> **Dataset extract**

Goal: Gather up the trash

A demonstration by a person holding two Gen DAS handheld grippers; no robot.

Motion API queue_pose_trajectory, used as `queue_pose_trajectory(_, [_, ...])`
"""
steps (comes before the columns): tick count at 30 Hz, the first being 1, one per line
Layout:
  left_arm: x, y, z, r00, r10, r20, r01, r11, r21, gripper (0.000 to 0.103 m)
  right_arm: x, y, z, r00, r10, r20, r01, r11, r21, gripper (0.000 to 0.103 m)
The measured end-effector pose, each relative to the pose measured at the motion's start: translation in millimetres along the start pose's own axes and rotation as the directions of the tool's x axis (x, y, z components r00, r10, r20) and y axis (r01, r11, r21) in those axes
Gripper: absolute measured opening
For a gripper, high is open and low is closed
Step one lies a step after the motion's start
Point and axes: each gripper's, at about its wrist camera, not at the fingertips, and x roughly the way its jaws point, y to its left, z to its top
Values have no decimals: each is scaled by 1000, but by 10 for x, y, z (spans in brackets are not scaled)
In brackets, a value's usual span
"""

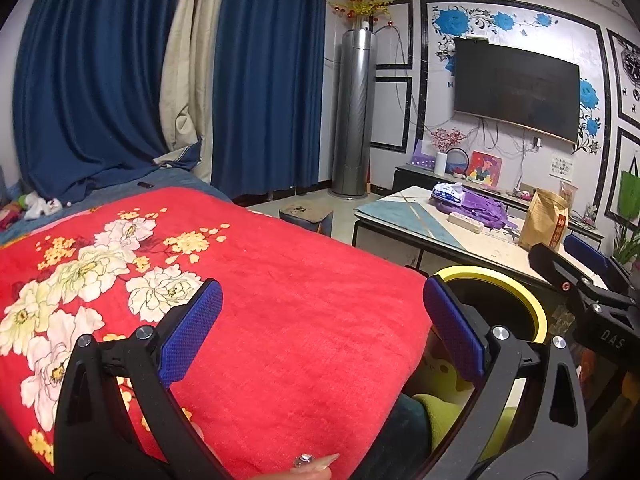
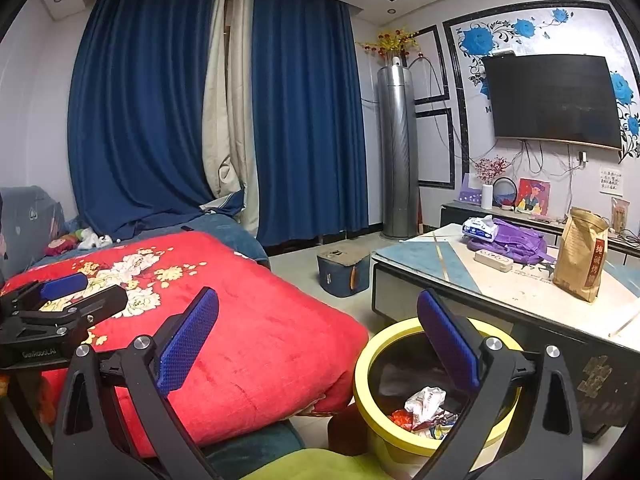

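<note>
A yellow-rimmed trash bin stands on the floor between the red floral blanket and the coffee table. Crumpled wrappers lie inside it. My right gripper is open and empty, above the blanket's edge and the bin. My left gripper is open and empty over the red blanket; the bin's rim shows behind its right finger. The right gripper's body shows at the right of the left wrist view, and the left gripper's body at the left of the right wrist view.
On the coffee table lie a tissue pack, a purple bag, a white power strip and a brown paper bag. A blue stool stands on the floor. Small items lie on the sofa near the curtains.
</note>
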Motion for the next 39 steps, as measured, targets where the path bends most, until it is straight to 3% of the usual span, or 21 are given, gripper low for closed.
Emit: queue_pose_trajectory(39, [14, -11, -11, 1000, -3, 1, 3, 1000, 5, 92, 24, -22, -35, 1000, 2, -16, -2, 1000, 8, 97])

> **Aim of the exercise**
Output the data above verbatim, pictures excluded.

> **Your solution**
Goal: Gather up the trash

A demonstration by a person holding two Gen DAS handheld grippers; no robot.

Motion API queue_pose_trajectory, used as `queue_pose_trajectory(_, [_, ...])`
"""
steps (comes before the columns): tick count at 30 Hz, the first being 1, one per line
Layout:
  left_arm: x, y, z, r00, r10, r20, r01, r11, r21, gripper (0.000 to 0.103 m)
  right_arm: x, y, z, r00, r10, r20, r01, r11, r21, gripper (0.000 to 0.103 m)
The measured end-effector pose, each relative to the pose measured at the motion's start: translation in millimetres along the start pose's own axes and rotation as the directions of the tool's x axis (x, y, z components r00, r10, r20) and y axis (r01, r11, r21) in those axes
Gripper: absolute measured opening
For a gripper, high is open and low is closed
Step one lies a step after the motion's start
Point and axes: each gripper's, at about its wrist camera, not at the fingertips, and x roughly the way its jaws point, y to its left, z to its top
Values have no decimals: each is scaled by 1000, but by 10 for x, y, z (spans in brackets are not scaled)
In brackets, a value's usual span
"""


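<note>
A yellow-rimmed trash bin stands on the floor between the red floral blanket and the coffee table. Crumpled wrappers lie inside it. My right gripper is open and empty, above the blanket's edge and the bin. My left gripper is open and empty over the red blanket; the bin's rim shows behind its right finger. The right gripper's body shows at the right of the left wrist view, and the left gripper's body at the left of the right wrist view.
On the coffee table lie a tissue pack, a purple bag, a white power strip and a brown paper bag. A blue stool stands on the floor. Small items lie on the sofa near the curtains.
</note>
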Motion for the next 39 steps, as measured, targets where the path bends most, until it is straight to 3% of the usual span, or 21 are given, gripper low for closed.
Emit: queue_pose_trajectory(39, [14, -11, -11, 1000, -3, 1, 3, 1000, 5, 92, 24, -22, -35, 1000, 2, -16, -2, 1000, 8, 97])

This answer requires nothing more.